Brendan 2010 TweetMotif: Exploratory Search and Topic Summarization on Twitter
Brendan O'Connor, Michel Krieger, and David Ahn. 2010. TweetMotif: Exploratory Search and Topic Summarization for Twitter. In Proceedings of AAAI ICWSM.
An online version of this paper is available at .
This paper presents TweetMotif, an exploratory search application for Twitter. The topic extraction system is based on syntactic filtering, language modeling, near-duplicate detection, and set cover heuristics. And the author also provides the demo of TweetMotif and its source code on http://tweetmotif.com.
The paper presents a very interesting research problem on search on Twitter. Firstly, the demo system is quite novel from a user's perspective. Secondly, there several novel findings and experiments, including the tokenization on Twitter, the language modeling for Twitter messages and the topic merging. They are all new research area for further exploration.
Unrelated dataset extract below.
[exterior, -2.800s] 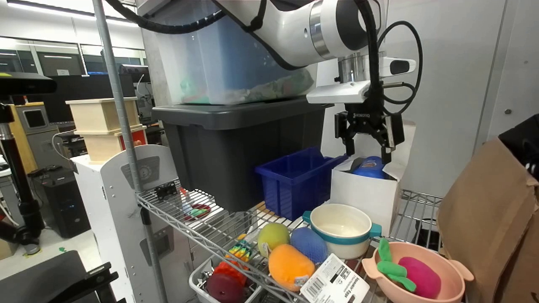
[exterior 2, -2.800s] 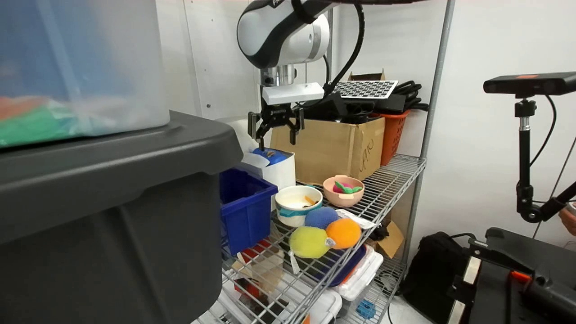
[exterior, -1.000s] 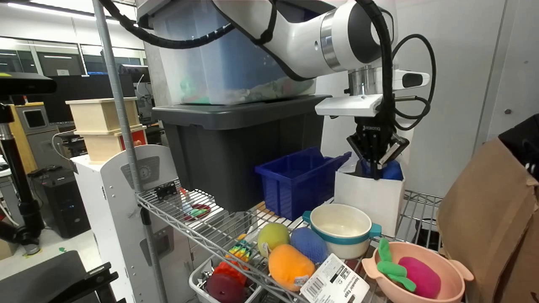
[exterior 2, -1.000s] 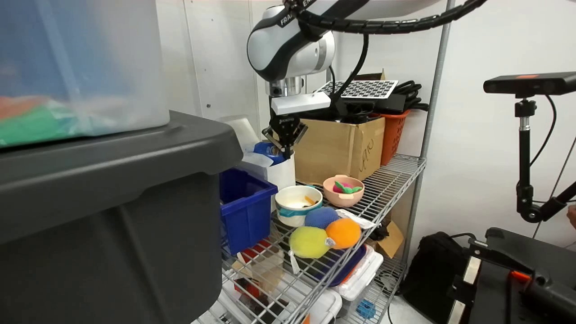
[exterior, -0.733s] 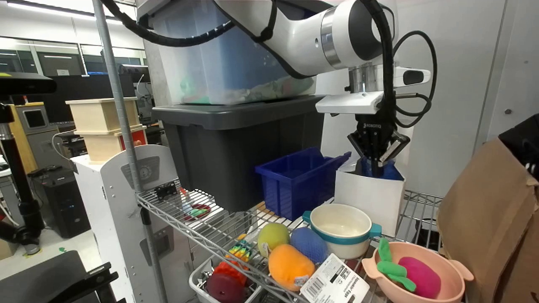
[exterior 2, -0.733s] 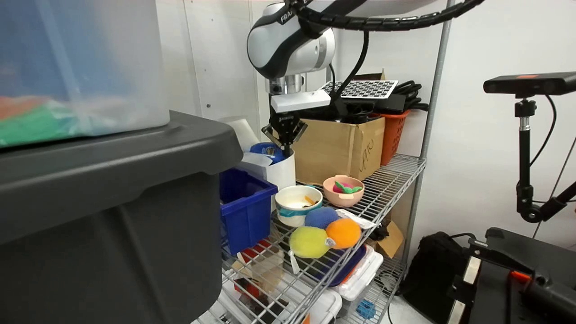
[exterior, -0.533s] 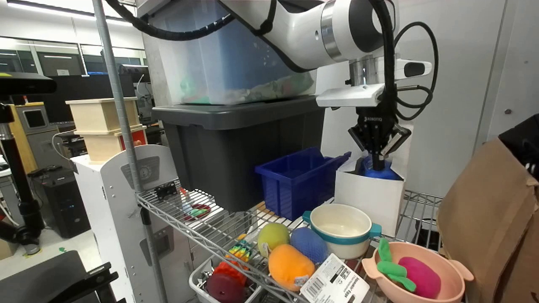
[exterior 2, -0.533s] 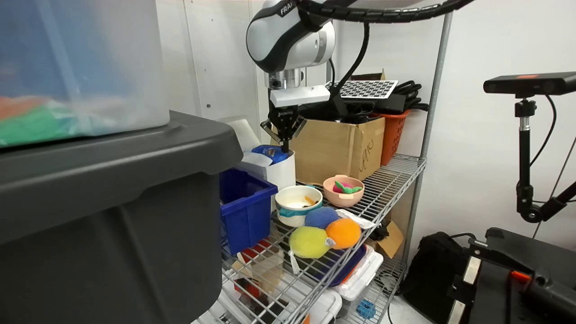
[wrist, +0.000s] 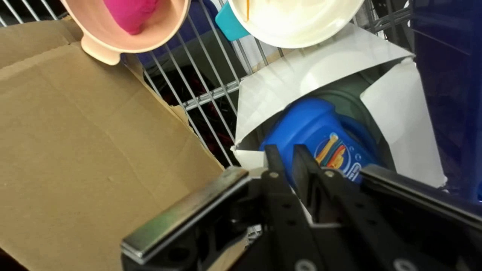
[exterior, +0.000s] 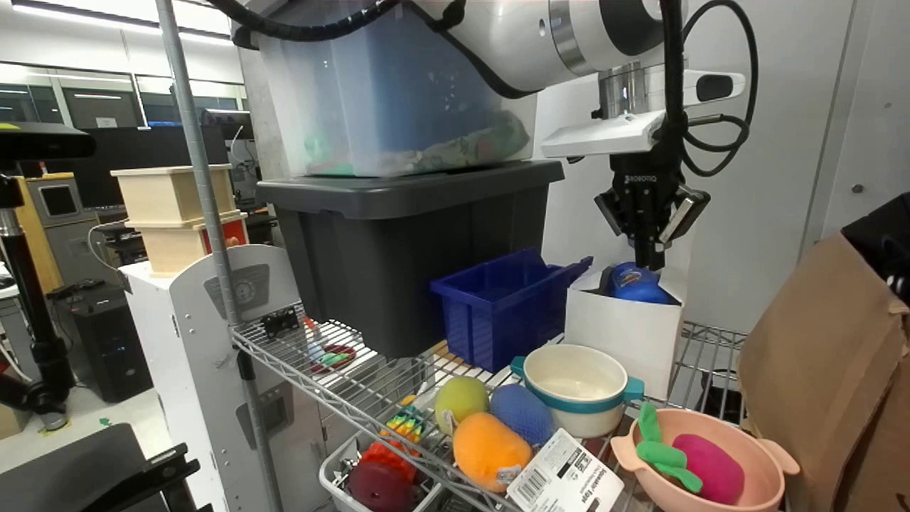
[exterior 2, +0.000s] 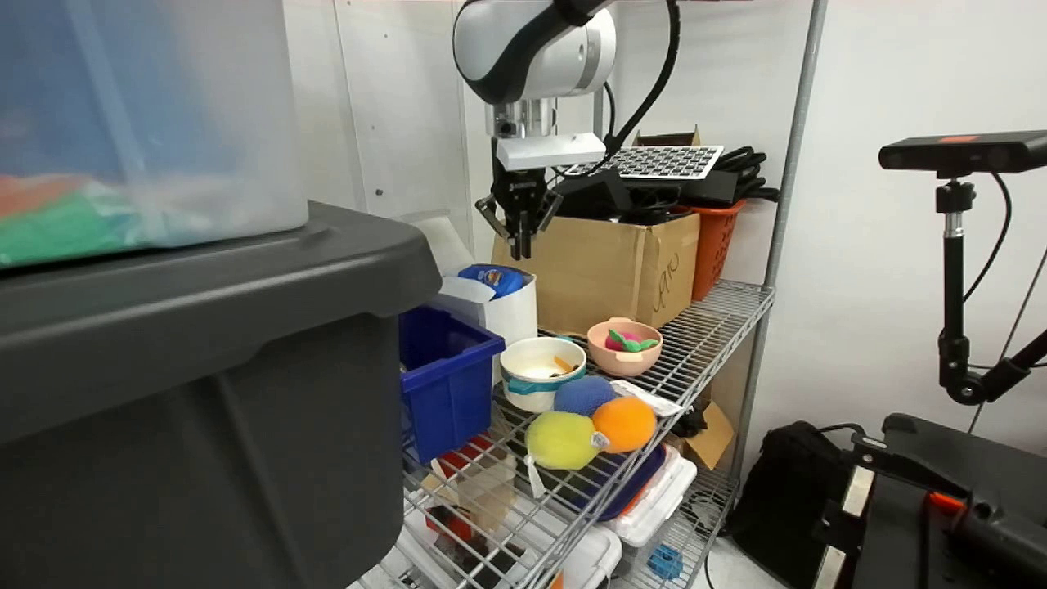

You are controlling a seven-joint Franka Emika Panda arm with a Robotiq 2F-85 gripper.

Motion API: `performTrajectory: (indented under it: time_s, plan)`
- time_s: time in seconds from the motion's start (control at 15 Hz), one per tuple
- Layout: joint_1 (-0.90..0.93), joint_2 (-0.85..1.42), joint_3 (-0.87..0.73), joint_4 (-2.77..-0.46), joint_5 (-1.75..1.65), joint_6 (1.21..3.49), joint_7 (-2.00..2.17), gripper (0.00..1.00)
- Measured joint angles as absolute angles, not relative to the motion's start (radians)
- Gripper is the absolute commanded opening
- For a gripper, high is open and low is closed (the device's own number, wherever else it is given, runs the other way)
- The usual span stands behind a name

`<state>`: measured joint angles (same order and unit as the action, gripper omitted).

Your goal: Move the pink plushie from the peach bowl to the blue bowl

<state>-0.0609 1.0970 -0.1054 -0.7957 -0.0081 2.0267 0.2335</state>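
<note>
Plushie (exterior: 709, 466), pink with green leaves: lies in the peach bowl (exterior: 762, 469), on the wire shelf (exterior 2: 730, 304). Claw (wrist: 287, 152): parted by a narrow gap, holding nothing; hangs above a white box (exterior: 622, 348) with a blue bottle (wrist: 312, 124) inside, touching neither. Cream bowl (exterior: 586, 406), teal band: beside the white box. Yellow toy (exterior: 462, 400), blue toy (exterior: 526, 411), orange toy (exterior: 490, 449): clustered near the cream bowl. Blue bin (exterior: 498, 323): next to the white box.
</note>
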Motion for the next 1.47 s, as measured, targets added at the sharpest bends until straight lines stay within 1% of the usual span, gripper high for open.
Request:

Novel Experiments and Findings
The authors present a set of four interesting experiments and findings, from the tokenization on Twitter, to the topic phrase extraction, and to the topic merging etc. The author claims that the traditional tokenizatoin method works poorly on Twitter messages, the traditional IR paradigms need some reformation, and the near-duplicate message need to be grouped together.
- Tokenization and Syntatic Filtering
The authors mentioned that standard tokenizers, usually designed for newspapers or scientific publications, perform poorly on social media domain, especially for Twitter message. The authors built a regex-based tokenizer which treats hashtags, @-replies, abbreviations, strings of punctuation, emoticons and unicode glyphs (e.g. musical notes) as tokens. And they also consider the syntatic filtering in which they gather all the n-grams upto trigrams but discard those cross syntactic boundaries.
- Score and Filter Topic Phrase Candidates
TweetMotif takes a simple language modeling approach to identifying topic phrases that are most distinctive for a tweet result set, scoring them by the likelihood ratio of the phrases appearing in this result set versus its appearance in the background tweet language model. The intuition behind is close to that of TF-IDF for IR, however, Twitter has some distinctive properties, for example, the TF of a particular word will be essentially the document (message) frequency of that word. Thus the authors also propose that the IR paradigms will need some reformation to be used in this new context.
- Merge Similar Topics
Every candidate phrase defines a topic, a set of messages that contain that phrase. Many phrases, however, occur in roughly the same set of messages, thus their topics are repetitive. The authors use two methods to merge similar topics. Firstly, they merge the overlapping (in fact, subsuming) topic phrases. Secondly, they consider the message set directly and merge the topics which have more than 90% Jaccard similarity on their message sets.
- Group Near-duplicate Messages
The authors mentioned the massive amount of message duplication on Twitter, including forwarded messages, repetitive advertisements, spams, news feeds etc.. Their algorithms thus is designed to group messages based on their Jaccard similarity of tri-gram phrases, grouped if the pairwise similarity exceed 65%.
This system can serve as one of the baseline system for our proposed course project on automatic Twitter message clustering based on hashtags.